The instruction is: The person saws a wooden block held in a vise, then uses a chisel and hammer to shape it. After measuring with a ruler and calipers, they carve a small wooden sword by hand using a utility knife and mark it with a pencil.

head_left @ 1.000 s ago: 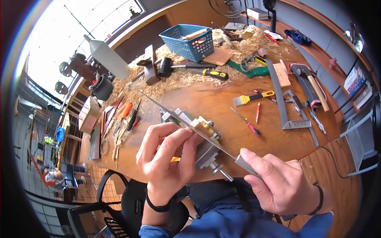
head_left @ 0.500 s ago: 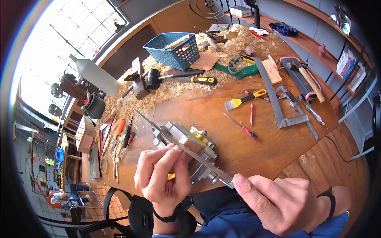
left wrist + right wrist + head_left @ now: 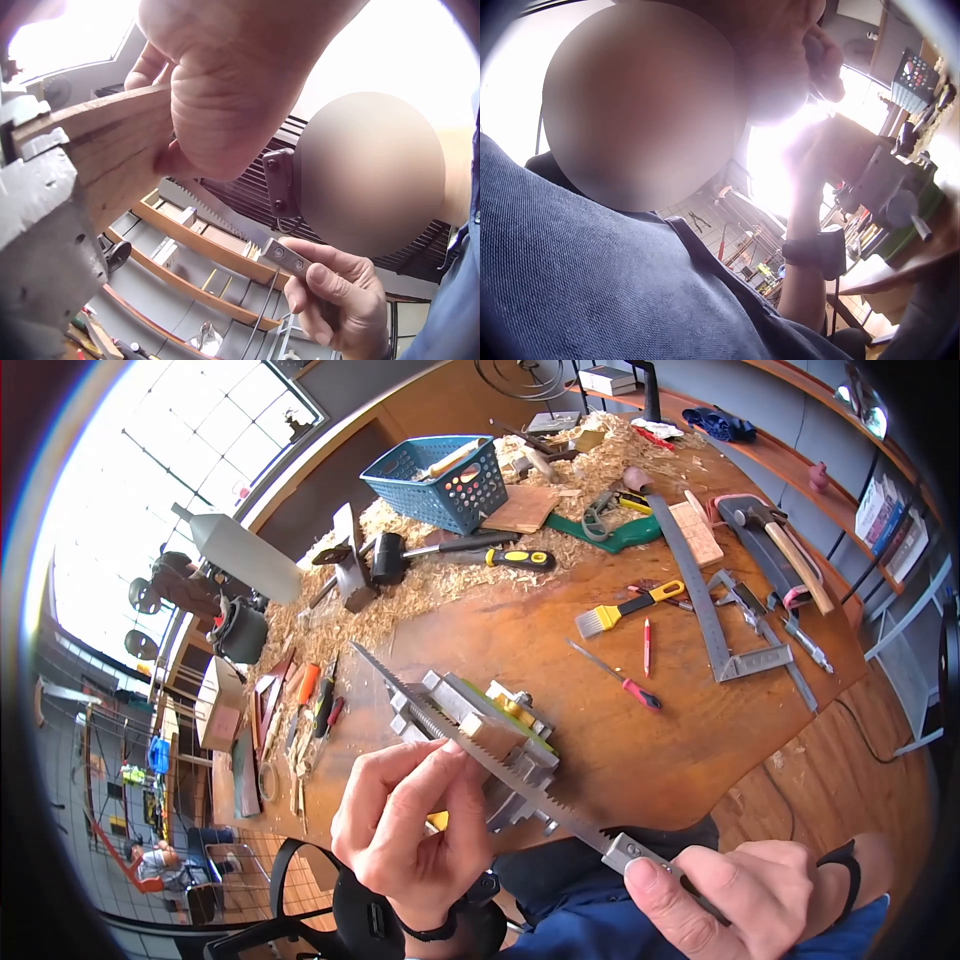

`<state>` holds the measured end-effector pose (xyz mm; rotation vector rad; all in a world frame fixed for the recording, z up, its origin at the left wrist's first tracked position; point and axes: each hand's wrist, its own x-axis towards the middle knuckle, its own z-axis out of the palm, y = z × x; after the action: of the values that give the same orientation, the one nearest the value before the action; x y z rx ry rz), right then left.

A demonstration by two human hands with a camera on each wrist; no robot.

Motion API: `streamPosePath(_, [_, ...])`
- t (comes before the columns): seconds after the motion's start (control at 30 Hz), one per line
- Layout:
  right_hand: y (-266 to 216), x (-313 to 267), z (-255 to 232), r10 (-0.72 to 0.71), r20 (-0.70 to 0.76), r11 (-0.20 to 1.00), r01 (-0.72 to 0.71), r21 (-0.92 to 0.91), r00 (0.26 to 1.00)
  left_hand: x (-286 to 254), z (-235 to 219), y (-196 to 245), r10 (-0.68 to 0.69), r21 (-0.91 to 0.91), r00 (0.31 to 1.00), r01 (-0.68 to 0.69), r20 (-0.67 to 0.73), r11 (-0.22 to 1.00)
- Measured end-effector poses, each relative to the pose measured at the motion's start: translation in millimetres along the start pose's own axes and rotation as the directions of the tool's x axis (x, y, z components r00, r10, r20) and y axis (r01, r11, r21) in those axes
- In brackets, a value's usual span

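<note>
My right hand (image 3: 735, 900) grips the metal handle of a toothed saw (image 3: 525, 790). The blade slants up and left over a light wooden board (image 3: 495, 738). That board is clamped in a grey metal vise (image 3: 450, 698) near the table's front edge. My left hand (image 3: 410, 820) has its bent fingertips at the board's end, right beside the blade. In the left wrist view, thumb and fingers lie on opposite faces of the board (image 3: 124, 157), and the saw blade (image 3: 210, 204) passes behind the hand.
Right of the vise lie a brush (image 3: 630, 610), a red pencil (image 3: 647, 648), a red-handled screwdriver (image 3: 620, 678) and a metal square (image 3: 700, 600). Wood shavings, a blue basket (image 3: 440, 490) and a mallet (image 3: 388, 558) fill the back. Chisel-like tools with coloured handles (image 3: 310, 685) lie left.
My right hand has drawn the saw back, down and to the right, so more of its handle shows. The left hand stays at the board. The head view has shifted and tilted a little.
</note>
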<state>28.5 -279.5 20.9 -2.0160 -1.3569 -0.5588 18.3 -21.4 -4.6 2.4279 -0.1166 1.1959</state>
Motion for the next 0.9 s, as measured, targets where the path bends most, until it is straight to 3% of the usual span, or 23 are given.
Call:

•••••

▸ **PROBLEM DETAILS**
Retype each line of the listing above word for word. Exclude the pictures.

▸ **SOLUTION TO THIS PROBLEM**
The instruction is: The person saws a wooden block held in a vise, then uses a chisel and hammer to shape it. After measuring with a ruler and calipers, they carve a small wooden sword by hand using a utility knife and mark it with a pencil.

head_left @ 1.000 s ago: 
head_left @ 0.500 s ago: 
left wrist + right wrist + head_left @ now: 

`<state>` holds the measured end-effector pose (xyz mm; rotation vector rad; all in a world frame fixed for the recording, z up, its origin at the left wrist's first tracked position; point and axes: each hand's wrist, its own x-axis towards the middle knuckle, its own z-axis out of the palm, y = z × x; after the action: of the values that give the same orientation, the one nearest the value before the action; x y z rx ry rz), right then left.

A demonstration by two human hands with a camera on each wrist; no robot.

Motion API: `streamPosePath(_, [_, ...])`
- t (comes before the columns): seconds after the motion's start (control at 30 Hz), one per line
- Layout:
  right_hand: y (-266 to 216), x (-313 to 267), z (-255 to 232), r10 (-0.72 to 0.71), r20 (-0.70 to 0.76), r11 (-0.20 to 1.00), r01 (-0.72 to 0.71), r21 (-0.92 to 0.91), r00 (0.26 to 1.00)
  left_hand: x (-286 to 254), z (-235 to 219), y (-196 to 245), r10 (-0.68 to 0.69), r21 (-0.91 to 0.91), r00 (0.31 to 1.00), r01 (-0.68 to 0.69), r20 (-0.67 to 0.73), r11 (-0.22 to 1.00)
- Measured end-effector poses, each relative to the pose measured at the motion's start: translation in millimetres along the start pose's own axes and rotation as the directions of the tool's x axis (x, y, z components r00, r10, r20) and y axis (r01, r11, r21) in those axes
- In brackets, a value's usual span

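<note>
My right hand (image 3: 735, 900) grips the metal handle of a toothed saw (image 3: 525, 790). The blade slants up and left over a light wooden board (image 3: 495, 738). That board is clamped in a grey metal vise (image 3: 450, 698) near the table's front edge. My left hand (image 3: 410, 820) has its bent fingertips at the board's end, right beside the blade. In the left wrist view, thumb and fingers lie on opposite faces of the board (image 3: 124, 157), and the saw blade (image 3: 210, 204) passes behind the hand.
Right of the vise lie a brush (image 3: 630, 610), a red pencil (image 3: 647, 648), a red-handled screwdriver (image 3: 620, 678) and a metal square (image 3: 700, 600). Wood shavings, a blue basket (image 3: 440, 490) and a mallet (image 3: 388, 558) fill the back. Chisel-like tools with coloured handles (image 3: 310, 685) lie left.
My right hand has drawn the saw back, down and to the right, so more of its handle shows. The left hand stays at the board. The head view has shifted and tilted a little.
</note>
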<state>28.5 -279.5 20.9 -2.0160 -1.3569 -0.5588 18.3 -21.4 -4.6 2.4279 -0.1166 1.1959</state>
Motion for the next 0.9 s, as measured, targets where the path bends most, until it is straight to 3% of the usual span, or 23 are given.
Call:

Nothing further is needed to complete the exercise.